About this task: Take the lines in the listing below from the line with "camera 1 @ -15" up to and including the line with "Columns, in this" and set them down exactly, skipping pictures and adding nothing.

Data for review:
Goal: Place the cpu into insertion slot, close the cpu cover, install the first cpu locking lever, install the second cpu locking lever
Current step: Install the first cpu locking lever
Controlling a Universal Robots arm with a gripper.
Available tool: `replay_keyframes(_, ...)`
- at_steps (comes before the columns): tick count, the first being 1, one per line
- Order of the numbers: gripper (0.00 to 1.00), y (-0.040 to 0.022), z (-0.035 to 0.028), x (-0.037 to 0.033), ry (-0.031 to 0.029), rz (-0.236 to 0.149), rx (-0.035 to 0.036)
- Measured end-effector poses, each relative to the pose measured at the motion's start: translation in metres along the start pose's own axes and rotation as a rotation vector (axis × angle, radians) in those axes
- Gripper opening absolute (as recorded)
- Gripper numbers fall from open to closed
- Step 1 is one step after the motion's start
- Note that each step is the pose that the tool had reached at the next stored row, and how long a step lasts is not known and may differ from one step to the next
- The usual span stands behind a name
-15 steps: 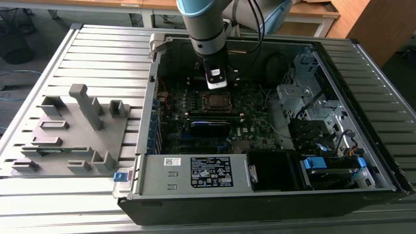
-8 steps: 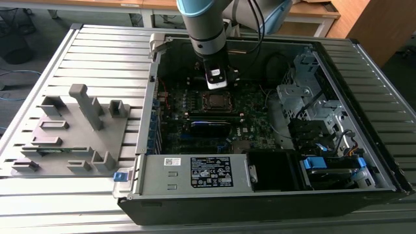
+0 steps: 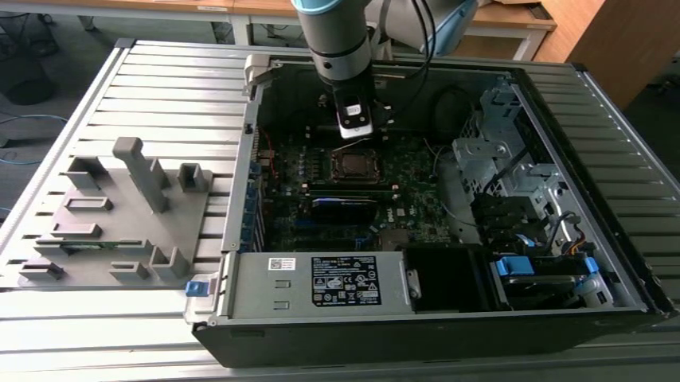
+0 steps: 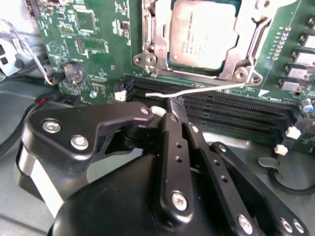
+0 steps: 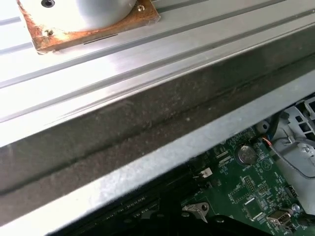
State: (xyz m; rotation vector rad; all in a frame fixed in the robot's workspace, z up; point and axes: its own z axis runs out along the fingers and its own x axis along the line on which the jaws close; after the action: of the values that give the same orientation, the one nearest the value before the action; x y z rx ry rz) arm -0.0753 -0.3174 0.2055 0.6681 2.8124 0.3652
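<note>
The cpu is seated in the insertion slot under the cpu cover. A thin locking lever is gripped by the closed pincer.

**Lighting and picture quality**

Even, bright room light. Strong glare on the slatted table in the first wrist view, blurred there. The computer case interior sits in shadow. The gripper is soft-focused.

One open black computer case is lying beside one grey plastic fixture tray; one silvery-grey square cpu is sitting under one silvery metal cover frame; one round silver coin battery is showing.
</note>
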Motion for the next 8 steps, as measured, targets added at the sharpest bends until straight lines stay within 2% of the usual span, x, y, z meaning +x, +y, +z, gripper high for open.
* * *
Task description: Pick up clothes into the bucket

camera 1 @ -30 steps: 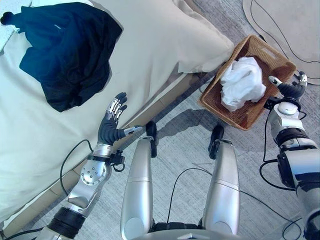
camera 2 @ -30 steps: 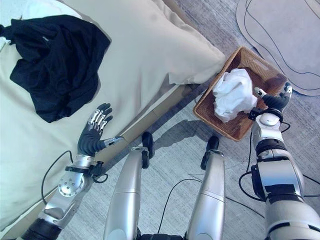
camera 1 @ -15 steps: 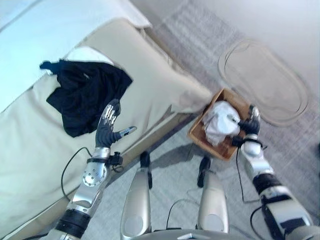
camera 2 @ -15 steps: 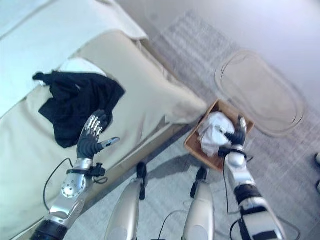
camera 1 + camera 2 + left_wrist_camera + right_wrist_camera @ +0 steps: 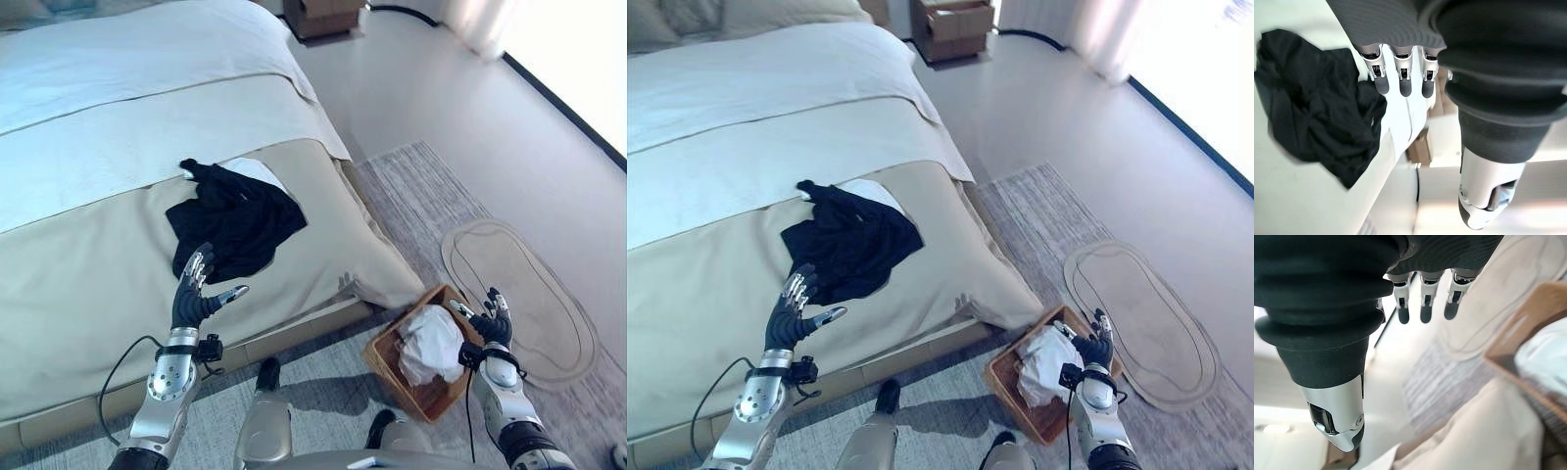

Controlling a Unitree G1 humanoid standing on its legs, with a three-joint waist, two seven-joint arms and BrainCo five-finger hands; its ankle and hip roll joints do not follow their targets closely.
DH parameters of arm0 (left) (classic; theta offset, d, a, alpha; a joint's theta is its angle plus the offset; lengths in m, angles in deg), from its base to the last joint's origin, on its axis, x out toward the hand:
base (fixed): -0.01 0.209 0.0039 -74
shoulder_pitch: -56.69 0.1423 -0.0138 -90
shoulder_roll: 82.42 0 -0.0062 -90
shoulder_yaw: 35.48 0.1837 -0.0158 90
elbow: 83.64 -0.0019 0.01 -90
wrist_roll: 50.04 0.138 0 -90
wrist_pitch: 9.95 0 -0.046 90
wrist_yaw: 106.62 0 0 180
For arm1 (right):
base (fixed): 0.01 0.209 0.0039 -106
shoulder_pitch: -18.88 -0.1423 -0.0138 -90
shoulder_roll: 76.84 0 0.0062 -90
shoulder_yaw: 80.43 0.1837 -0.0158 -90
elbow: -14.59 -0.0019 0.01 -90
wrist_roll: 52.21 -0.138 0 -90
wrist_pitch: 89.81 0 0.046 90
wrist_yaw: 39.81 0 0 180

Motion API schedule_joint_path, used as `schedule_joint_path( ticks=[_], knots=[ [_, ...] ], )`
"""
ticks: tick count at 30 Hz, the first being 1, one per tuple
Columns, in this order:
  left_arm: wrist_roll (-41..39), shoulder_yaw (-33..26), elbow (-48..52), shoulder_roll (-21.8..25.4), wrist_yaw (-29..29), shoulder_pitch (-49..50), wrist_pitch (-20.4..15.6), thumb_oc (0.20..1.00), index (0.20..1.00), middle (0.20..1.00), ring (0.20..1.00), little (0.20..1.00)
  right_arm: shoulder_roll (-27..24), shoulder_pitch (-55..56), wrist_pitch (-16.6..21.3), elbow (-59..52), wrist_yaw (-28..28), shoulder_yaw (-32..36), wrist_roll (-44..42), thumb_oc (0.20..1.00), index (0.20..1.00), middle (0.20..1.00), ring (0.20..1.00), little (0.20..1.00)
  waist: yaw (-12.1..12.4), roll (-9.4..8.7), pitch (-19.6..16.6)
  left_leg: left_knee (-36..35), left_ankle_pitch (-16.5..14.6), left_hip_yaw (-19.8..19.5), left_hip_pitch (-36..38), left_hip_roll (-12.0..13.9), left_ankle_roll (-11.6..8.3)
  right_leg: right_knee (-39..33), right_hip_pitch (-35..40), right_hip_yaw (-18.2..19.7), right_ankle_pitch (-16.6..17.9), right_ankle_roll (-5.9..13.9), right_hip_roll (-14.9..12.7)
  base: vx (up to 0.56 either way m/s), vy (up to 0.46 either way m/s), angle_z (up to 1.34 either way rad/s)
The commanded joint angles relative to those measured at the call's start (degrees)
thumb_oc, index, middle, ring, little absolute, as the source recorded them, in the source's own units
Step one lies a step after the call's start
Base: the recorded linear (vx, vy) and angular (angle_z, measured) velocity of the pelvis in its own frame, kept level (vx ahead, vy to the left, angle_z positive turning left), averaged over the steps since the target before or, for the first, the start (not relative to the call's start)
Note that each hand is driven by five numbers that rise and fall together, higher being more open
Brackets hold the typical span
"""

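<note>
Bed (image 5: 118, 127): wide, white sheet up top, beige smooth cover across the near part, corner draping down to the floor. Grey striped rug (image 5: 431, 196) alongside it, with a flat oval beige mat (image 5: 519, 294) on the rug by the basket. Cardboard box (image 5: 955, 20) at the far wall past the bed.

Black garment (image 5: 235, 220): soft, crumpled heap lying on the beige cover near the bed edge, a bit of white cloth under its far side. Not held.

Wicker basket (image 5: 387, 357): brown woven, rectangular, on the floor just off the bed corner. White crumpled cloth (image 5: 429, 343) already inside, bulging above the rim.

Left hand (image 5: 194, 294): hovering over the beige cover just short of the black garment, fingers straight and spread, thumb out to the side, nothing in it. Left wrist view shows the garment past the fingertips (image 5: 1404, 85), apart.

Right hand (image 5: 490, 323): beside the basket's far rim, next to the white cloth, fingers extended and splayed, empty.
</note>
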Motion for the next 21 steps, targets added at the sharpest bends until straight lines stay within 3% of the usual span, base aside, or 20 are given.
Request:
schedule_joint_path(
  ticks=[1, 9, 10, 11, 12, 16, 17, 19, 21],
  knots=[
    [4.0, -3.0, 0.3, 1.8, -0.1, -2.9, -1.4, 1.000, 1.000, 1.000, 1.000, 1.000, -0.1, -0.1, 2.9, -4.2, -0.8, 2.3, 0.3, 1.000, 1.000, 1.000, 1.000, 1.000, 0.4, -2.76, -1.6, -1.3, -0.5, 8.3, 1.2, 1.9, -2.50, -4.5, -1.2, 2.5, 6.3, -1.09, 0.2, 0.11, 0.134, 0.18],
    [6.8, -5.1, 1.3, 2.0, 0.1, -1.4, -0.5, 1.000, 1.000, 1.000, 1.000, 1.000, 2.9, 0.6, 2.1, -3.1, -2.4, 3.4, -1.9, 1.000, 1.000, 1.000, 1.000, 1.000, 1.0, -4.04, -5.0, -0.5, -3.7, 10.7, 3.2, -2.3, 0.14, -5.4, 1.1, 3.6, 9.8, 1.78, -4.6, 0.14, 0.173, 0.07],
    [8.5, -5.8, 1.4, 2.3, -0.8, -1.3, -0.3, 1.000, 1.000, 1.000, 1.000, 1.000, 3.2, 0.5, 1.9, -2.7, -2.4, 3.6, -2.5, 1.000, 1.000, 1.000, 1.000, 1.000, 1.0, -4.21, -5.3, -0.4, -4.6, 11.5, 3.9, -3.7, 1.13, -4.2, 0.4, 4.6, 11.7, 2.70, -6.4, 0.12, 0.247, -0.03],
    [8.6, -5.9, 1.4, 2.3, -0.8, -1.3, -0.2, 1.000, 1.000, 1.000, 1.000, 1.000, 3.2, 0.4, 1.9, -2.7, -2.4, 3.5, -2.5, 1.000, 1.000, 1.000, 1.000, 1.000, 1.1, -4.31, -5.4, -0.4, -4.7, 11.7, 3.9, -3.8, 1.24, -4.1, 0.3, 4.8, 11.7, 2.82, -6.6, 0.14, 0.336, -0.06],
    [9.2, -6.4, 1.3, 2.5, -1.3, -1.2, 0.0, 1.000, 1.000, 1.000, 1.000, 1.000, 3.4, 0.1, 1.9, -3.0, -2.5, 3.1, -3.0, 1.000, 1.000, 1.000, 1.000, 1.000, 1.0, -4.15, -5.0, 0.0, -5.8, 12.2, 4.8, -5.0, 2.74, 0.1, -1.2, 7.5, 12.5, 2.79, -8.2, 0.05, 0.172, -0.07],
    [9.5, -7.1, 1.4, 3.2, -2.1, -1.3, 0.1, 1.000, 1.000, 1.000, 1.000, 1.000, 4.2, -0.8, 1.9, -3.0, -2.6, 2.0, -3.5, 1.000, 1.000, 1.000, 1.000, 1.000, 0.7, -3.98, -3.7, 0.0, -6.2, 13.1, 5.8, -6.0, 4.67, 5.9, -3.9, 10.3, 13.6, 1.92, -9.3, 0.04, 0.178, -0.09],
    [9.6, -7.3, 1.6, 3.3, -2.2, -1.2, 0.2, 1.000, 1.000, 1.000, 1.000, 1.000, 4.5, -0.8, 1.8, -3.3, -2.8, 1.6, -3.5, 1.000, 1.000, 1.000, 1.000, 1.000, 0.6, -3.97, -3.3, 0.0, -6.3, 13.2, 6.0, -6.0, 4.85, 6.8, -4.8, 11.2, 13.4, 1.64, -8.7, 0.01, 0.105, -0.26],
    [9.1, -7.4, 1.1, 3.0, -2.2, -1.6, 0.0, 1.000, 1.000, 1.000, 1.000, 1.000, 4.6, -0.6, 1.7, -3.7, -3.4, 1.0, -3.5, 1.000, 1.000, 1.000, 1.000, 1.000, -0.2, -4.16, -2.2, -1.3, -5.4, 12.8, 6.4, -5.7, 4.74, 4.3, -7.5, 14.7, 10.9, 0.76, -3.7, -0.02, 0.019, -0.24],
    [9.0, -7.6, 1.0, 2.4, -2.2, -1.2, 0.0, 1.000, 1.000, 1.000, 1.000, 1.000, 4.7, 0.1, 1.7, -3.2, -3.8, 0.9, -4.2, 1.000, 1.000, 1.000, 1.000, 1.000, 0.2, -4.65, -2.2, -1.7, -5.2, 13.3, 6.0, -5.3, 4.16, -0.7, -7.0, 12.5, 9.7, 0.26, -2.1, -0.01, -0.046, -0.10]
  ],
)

Answer section:
camera 1 @ -15 steps: 
camera 2 @ -15 steps: 
camera 1 + camera 2 + left_wrist_camera + right_wrist_camera @ +0 steps: 

Controlling a Unitree G1 humanoid standing on its legs, with a three-joint waist, two seven-joint arms and BrainCo five-finger hands; its ankle and hip roll joints do not follow their targets closely.
DH parameters of arm0 (left) (classic; theta offset, d, a, alpha; a joint's theta is its angle plus the offset; lengths in m, angles in deg), from its base to the last joint's origin, on its axis, x out toward the hand:
base (fixed): -0.01 0.209 0.0039 -74
shoulder_pitch: -56.69 0.1423 -0.0138 -90
shoulder_roll: 82.42 0 -0.0062 -90
shoulder_yaw: 35.48 0.1837 -0.0158 90
elbow: 83.64 -0.0019 0.01 -90
wrist_roll: 50.04 0.138 0 -90
wrist_pitch: 9.95 0 -0.046 90
wrist_yaw: 106.62 0 0 180
For arm1 (right):
base (fixed): 0.01 0.209 0.0039 -106
shoulder_pitch: -18.88 -0.1423 -0.0138 -90
shoulder_roll: 76.84 0 0.0062 -90
shoulder_yaw: 80.43 0.1837 -0.0158 -90
elbow: -14.59 -0.0019 0.01 -90
wrist_roll: 52.21 -0.138 0 -90
wrist_pitch: 89.81 0 0.046 90
wrist_yaw: 39.81 0 0 180

Motion API schedule_joint_path, used as `schedule_joint_path( ticks=[_], knots=[ [_, ...] ], )`
"""
ticks: tick count at 30 Hz, the first being 1, one per tuple
Columns, in this order:

The response is now complete.